The order’s wizened senior healer laced her narrow fingers at length. ‘You named this an augury?’
Few others might question the Koriani Prime, just twenty years of natural age, and scarcely seasoned since her accession. The young woman stared back in her formal state dress, a willowy coquette who seemed displaced in her high seat of office. Yet a steely authority wrapped her slim form. Flame from the bronze brazier at her feet spat glints through her traditional tiara of amethyst and diamond.
‘Our preparations for compassionate relief are in force,’ the sisterhouse peeress prompted gently. That on-going activity jammed the courtyard outside, with snappish drivers handling the mule-teams cut through by the voices of boy wards packing the wagons with supplies. For days, the sisters in grey robes of charitable service had assembled chests of crystals, philtres, and remedies, set coughing under the sulphurous smoke, as the first-rank initiates wrought the copper talismans to repulse iyats and settle the unquiet dead, soon to be sundered by violence.
‘Why rush our departure,’ the peeress ran on, ‘or squander more of our resource over clan politics?

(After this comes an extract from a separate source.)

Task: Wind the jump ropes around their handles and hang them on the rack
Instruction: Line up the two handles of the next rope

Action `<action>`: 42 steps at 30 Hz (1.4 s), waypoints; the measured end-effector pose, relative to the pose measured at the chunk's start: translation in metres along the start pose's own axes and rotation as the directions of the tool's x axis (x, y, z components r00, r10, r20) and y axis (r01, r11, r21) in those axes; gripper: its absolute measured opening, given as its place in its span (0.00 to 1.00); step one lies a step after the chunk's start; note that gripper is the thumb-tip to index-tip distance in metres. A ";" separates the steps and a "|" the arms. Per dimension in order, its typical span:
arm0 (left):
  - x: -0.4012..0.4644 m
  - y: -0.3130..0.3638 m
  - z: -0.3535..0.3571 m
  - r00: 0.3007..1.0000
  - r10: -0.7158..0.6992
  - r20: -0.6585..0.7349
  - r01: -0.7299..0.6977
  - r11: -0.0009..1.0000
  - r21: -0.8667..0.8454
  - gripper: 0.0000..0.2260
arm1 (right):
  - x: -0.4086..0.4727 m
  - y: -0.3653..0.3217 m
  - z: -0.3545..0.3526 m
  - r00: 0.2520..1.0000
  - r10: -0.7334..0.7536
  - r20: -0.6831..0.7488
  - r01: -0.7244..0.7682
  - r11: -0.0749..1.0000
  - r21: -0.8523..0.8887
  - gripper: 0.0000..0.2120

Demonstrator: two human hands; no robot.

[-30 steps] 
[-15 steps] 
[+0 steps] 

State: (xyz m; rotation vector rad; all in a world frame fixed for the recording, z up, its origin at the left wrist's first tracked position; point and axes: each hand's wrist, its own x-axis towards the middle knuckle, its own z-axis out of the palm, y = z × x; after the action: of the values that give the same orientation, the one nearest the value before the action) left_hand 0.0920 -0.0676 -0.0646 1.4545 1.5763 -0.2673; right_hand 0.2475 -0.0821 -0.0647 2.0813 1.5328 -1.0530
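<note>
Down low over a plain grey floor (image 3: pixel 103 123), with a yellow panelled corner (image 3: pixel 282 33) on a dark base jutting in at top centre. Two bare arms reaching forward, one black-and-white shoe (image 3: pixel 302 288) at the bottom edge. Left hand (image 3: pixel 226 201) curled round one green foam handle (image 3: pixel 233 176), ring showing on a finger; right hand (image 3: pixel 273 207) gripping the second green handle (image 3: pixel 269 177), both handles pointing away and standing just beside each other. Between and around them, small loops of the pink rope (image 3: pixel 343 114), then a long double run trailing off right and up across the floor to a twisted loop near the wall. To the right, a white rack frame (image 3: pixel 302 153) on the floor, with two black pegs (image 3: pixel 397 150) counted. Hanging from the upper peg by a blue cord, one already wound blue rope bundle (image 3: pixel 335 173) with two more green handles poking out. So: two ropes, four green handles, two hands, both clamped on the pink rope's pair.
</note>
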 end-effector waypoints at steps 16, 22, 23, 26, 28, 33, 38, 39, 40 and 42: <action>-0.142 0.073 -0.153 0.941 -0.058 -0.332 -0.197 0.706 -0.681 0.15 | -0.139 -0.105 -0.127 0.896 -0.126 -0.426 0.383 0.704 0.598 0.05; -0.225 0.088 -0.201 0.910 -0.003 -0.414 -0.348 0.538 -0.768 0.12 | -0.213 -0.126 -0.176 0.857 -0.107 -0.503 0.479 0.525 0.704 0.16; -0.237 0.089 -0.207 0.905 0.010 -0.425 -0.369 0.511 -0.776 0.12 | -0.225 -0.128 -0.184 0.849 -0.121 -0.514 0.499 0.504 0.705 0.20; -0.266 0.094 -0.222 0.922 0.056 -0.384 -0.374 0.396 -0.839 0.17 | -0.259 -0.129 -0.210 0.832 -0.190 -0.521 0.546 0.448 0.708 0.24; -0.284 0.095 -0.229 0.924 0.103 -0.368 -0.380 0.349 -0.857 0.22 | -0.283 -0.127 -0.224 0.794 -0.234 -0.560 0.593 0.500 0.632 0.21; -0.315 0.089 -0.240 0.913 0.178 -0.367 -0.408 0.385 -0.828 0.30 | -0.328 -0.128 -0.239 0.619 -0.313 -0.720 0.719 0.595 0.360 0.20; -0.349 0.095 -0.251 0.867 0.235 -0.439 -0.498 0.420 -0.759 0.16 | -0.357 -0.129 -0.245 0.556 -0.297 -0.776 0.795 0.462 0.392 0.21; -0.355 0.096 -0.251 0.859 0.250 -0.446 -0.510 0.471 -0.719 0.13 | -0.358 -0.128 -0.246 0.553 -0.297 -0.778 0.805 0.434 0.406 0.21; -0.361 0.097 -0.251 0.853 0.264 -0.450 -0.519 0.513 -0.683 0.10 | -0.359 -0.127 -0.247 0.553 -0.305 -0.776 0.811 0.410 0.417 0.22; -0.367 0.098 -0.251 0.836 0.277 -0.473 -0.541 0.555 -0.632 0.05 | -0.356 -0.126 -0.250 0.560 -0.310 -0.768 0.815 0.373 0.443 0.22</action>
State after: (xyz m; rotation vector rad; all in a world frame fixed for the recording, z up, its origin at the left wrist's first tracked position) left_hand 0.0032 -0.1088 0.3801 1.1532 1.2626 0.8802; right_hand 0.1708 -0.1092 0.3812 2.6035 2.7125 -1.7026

The siege is inevitable. This forecast could extend the damage, but may not come to pass as we’ve seen it.’
‘This pact with Duke Bransian is fated to happen,’ Prime Selidie contradicted. Fair as frost on ripe wheat, she tipped an imperative nod to the seeress, who dutifully veiled the blanked quartz sphere that fire-scarred hands were too crippled to tend. ‘Past question, Jeynsa’s revenge will prevail. The duke is desperate. The dowager duchess may cringe over principle. But preservation of the s’Brydion lineage must force her support in the end. We’re forewarned and poised to act on this opening.’
The Teir’s’Ffalenn would stand in defence against Lysaer, and the curse of the Mistwraith would unleash a debacle.
‘Prescience is not proof,’ the old healer insisted. ‘You would move our order to prying acts for a feckless spellbinder’s maundering?’
‘This time, we have a true prophecy.’ The matriarch’s smile was peaches and cream. ‘Dakar awakened from his errant trance, and could not remember his vision.’
There, even Forthmark’s sceptical seniors lost their last footing for argument. The spellbinder’s gift was a wild talent. The intuitive leaps that outpaced his consciousness always held dazzling accuracy. Even the Fellowship Sorcerers had never fathomed the reason. Despite years of scrutiny at Althain Tower, Dakar’s precocious Sight remained one of the world’s greater mysteries, the source he tapped far beyond the veil, past the limit of cognizant reckoning.
‘Jeynsa’s extortion will leave us free rein.’ Prime Selidie savoured the moment, the ruined, claw fingers masked under silk a gall she would never forgive. At long last she was granted the wedge to sunder clan hierarchy and thwart the Fellowship’s compact. ‘Make my palanquin ready. I intend to lead the order’s relief for the war in East Halla myself.’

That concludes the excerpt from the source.